Kehidupan dalam pernikahan dan berkeluarga tidak akan selalu berjalan
dengan mulus. Hal ini disebabkan masalah akan timbul selama kehidupan
berjalan. Masalah-masalah yang timbul dapat mengakibatkan pasangan suami
istri merasa tidak bahagia. Olson dan DeFrain (dalam Kertamuda, 2009:122)
menyebutkan bahwa pasangan dan keluarga yang menunjukkan gejala ada
masalah dalam hubungannya dengan pasangan sebaiknya segera mencari
bantuan pada konselor atau terapis pernikahan. Pasangan suami istri dapat
menerima bantuan sebelum masalah yang dialami menjadi bertambah parah
sehingga akan mempunyai kesempatan untuk menghadapi kesulitan dan
membangun hubungan yang kuat. Dengan demikian dapat dikategorikan bahwa
para perempuan Desa Pulo mengambil keputusan berdasarkan intusi.
Diharapkan bagi peneliti selanjutnya dapat meneliti variabel lain dalam
penelitian ini yang belum terungkap kebenarannya.

G. DAFTAR PUSTAKA
Desmita. (2008). Psikologi Orang Dewasa. Batusangkar: STAIN Batusangkar
Press
Hurlock, Elizabeth B. (2012). Psikologi Perkembangan; Suatu Pendekatan
Sepanjang Rentang Kehidupan (Edisi
Kelima) (Alih Bahasa: Istiwidayanti dan Soedjarwo). Jakarta: Erlangga
Kertamuda, Fatchiah E. (2009). Konseling Pernikahan untuk Keluarga
Indonesia. Jakarta: Salemba Humanika.
Santrock, John W. (2002). Life Span Development: Perkembangan Masa Hidup
(Jilid I) (Alih Bahasa: Achmad
Chusairi dan Juda Damanik). Jakarta: Erlangga.
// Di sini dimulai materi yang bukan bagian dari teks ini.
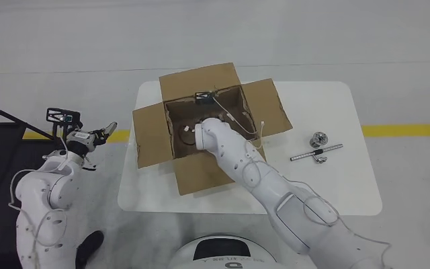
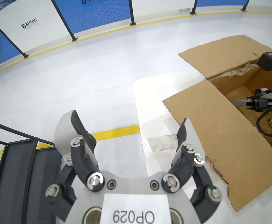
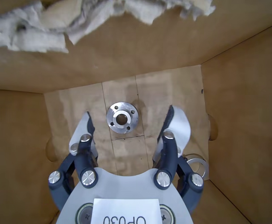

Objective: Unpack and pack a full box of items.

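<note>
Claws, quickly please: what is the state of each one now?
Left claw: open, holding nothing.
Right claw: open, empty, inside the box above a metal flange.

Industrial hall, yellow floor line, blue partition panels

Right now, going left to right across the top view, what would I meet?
left gripper → open cardboard box → round metal part
</note>
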You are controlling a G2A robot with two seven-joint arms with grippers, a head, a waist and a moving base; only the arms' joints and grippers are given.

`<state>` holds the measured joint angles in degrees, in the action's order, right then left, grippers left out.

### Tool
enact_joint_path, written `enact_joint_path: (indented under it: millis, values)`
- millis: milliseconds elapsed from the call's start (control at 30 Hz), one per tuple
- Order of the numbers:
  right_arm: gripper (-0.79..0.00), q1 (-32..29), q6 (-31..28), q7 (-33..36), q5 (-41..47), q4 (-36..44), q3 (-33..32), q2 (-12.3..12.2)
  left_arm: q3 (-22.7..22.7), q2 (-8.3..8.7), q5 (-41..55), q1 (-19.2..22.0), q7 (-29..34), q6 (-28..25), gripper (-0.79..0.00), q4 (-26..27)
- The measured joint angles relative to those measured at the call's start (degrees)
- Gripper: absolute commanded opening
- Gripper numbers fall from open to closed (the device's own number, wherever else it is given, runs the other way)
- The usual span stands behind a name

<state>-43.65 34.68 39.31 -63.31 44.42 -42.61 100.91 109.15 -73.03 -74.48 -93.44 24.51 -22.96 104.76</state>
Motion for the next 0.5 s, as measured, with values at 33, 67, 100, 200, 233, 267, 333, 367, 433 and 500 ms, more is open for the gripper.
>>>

Santrock, John W. (2003). Adolescence Perkembangan Remaja. Jakarta:
Erlangga.
Prayitno & Amti, Erman. (1994). Dasar-dasar Bimbingan dan Konseling.
Jakarta: Depdikbud
Winkel, WS. (1997). Bimbingan dan Konseling di Institusi Pendidikan. Jakarta:
Gramedia Widiasarana Indonesia.
Soelaeman, Munandar. (2008). Ilmu Sosial Budaya Dasar Teori dan Konsep
Ilmu Sosial. Bandung: PT Refika Aditama.